> **Your objective**
Give an exact copy of the lines from the beginning of the listing below to the "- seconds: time" line, inclusive.

> **Collected material**
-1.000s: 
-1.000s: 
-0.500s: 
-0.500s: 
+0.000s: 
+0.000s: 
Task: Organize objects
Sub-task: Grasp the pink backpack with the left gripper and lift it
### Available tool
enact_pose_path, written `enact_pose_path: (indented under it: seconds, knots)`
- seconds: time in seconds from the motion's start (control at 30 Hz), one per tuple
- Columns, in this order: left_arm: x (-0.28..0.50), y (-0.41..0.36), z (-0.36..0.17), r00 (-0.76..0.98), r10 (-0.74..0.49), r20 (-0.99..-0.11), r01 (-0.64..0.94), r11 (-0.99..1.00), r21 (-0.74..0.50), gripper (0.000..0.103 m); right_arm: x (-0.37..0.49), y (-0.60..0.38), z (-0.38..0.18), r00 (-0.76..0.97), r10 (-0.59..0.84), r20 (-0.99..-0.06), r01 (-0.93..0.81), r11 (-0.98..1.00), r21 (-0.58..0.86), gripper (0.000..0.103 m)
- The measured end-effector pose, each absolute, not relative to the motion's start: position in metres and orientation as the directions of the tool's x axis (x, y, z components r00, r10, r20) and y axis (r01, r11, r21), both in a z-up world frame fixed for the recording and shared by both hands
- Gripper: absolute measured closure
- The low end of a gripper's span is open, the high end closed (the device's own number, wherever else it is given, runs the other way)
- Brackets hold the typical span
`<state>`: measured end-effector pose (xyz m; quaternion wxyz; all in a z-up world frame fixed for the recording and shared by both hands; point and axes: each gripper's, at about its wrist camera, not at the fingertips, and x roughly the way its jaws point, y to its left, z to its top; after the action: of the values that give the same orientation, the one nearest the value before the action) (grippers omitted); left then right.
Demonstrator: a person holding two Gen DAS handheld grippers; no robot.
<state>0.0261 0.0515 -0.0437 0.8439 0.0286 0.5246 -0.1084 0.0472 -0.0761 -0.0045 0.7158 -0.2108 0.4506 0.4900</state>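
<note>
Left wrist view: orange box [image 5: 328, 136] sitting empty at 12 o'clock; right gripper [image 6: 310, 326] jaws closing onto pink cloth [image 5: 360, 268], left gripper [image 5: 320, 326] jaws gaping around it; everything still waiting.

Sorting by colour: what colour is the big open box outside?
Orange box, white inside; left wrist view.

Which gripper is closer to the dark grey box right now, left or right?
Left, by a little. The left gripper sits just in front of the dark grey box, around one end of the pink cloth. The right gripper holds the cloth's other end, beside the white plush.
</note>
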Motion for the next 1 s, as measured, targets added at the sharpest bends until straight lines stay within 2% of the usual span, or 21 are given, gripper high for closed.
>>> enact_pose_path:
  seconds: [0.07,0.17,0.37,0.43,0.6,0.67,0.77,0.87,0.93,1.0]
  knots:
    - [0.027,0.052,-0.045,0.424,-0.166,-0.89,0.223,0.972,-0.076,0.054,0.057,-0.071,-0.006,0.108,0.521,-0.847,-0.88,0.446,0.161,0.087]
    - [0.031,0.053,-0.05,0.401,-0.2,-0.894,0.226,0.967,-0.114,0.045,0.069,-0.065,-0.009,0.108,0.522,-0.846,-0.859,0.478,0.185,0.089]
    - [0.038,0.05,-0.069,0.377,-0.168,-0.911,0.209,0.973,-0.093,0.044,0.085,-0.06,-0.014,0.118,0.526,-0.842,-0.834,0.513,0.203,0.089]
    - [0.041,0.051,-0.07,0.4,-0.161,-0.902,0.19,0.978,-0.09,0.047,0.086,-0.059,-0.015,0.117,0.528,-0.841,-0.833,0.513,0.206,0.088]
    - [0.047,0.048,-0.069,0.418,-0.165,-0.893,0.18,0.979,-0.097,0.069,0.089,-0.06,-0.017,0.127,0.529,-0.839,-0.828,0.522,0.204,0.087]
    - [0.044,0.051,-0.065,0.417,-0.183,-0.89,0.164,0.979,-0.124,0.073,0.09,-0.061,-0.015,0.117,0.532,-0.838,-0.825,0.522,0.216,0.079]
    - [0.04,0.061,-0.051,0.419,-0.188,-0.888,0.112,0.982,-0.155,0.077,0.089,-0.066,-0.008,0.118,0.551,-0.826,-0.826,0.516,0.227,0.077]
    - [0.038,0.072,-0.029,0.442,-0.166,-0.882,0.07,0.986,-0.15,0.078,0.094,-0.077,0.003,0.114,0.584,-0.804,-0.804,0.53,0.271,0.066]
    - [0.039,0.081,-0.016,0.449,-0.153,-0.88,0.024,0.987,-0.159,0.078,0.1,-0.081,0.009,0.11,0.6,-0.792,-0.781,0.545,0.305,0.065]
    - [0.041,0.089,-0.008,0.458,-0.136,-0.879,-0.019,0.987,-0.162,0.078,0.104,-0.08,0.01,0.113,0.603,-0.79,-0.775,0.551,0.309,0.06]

> **Answer box**
-1.000s: 
-1.000s: 
-0.500s: 
-0.500s: 
+0.000s: 
+0.000s: 
Task: Organize objects
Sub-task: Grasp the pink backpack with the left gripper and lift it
### Available tool
enact_pose_path, written `enact_pose_path: (indented under it: seconds, knots)`
- seconds: time in seconds from the motion's start (control at 30 Hz), one per tuple

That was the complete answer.